Umso wichtiger ist es, wenigstens untereinander die Vielfalt der Perspektiven stärker wahrzunehmen. Ein schwules Paar mit Hund wird die Gleichstellung in Ehe und Familienfragen bis auf ein paar Kleinigkeiten für abgeschlossen halten, aus lesbischer Sicht ist dem ganz sicher nicht so. Denn wer weiß, dass von 11.000 gleichgeschlechtlichen Elternpaaren 10.000 Frauenpaare sind, das Adoptionsrecht also für über 90 Prozent derer, die es betrifft, eben weiter diskriminierend wirkt, kann nur zu dem Schluss kommen, dass wir von Rechtsgleichheit noch weit entfernt sind.

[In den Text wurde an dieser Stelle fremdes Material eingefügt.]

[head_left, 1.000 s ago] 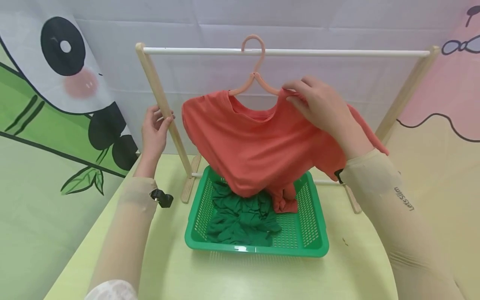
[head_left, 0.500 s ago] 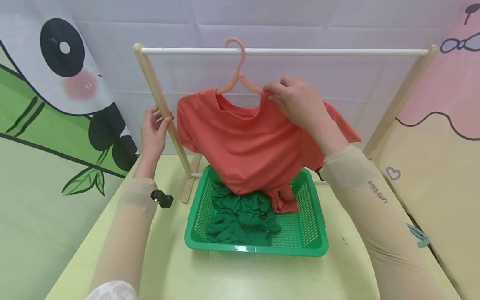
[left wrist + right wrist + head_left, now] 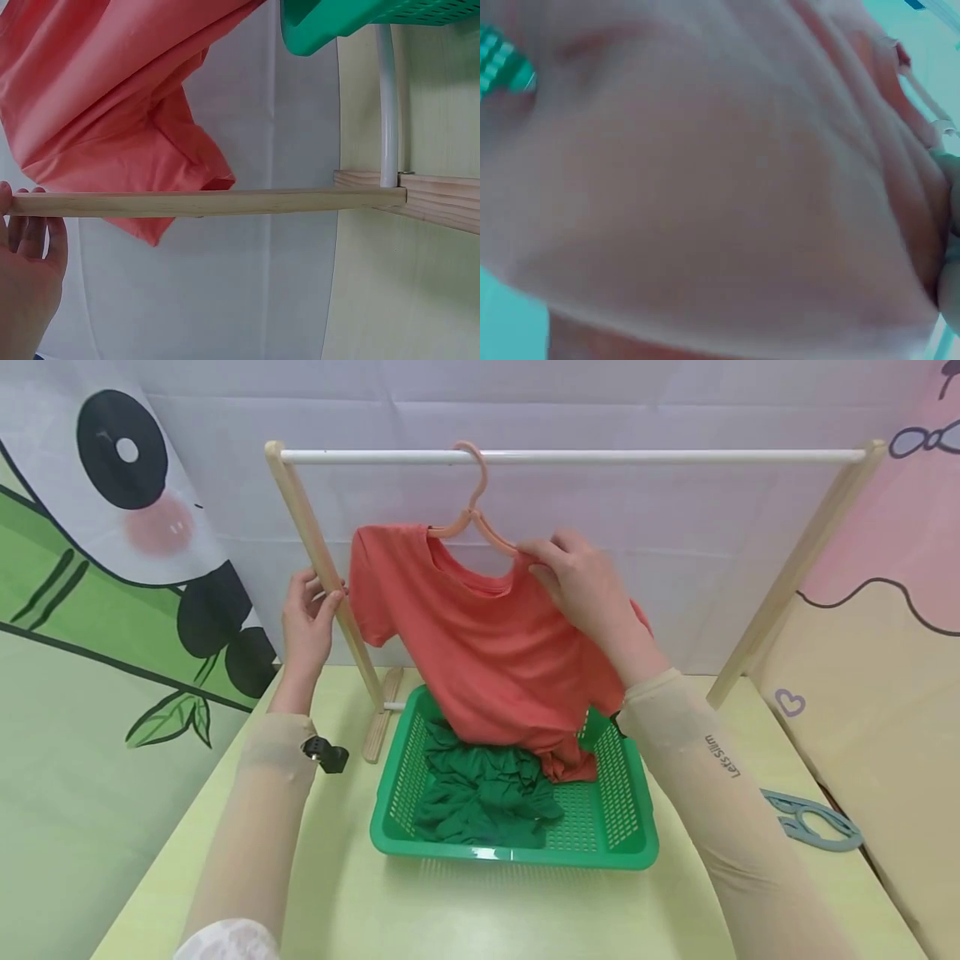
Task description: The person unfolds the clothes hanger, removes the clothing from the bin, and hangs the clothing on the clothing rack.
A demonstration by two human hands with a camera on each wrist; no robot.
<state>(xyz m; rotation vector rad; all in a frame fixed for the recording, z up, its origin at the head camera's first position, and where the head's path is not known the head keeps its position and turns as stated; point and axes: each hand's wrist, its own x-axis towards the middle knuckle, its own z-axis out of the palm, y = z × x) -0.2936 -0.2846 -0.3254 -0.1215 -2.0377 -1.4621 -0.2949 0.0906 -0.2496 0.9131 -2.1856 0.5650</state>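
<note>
coral-red shirt (image 3: pixel 480 643) suspended on a peach hanger (image 3: pixel 471 512), the hook passing over the white rail (image 3: pixel 637 457) of a wooden rack. the right hand (image 3: pixel 581 583) pinches the shirt at its shoulder, beside the neckline, next to the hanger's arm. the left hand (image 3: pixel 307 622) grips the rack's left post (image 3: pixel 318 552). the shirt's gathered lower part hangs into a green basket (image 3: pixel 517 857), near crumpled dark-green cloth (image 3: pixel 483 797). the basket stands on a pale table (image 3: pixel 465 914). blurred fabric fills most of the right wrist view.
</note>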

„Don’t judge someone before you walked a mile in their shoes.“
Wer von BIPoC-Queers (Black, Indigenous, People of Color) einfach fordert, sich ihren Platz so zu erkämpfen, wie weiße Schwule und Lesben das „schließlich auch“ getan haben, hat keine Ahnung, wie sehr dieser Satz aus BIPoC-Perspektive nach Hohn klingen muss. Nur wer sich einmal in die Perspektive intergeschlechtlicher Menschen begibt, versteht das Ausmaß und die Brutalität der Menschenrechtsverletzungen, die bis heute tausendfach in Operationssälen passieren, und begreift, warum der Gesetzentwurf vom September lediglich „mehr Schutz“ vor uneingewilligten Eingriffen bietet, im Klartext also: für viele immer noch keinen Schutz vor Leid und Trauma. Nur wer die Perspektive der Männer kennt, die jahrzehntelang vergeblich auf Entschädigung für das erlittene Unrecht durch den §175 warten mussten, weiß, wie wichtig in dieser Frage der frühzeitige Kampf um Entschädigung der Betroffenen sein wird. Und wer die Perspektiven queerer Menschen aus der Arbeiter*innenklasse nicht kennt, kann nicht verstehen, warum und vor allem wie die Akademisierung unserer Debatten ständig neue Ausschlüsse produziert.
Das Sprichwort sagt, man könne Menschen nur vor den Kopf gucken. Das stimmt, aber fragen kostet bekanntlich nichts. Im Englischen heißt es: Don’t judge someone before you walked a mile in their shoes. Urteile nicht über eine Person, bevor du nicht eine Meile in ihren Schuhen gelaufen bist. Eine Meile, wohlgemerkt, nicht nur ein paar Schritte! Diese Meile lang sollten sich queere Communities im neuen Jahr Zeit füreinander nehmen – oder sich geben, je nach Perspektive!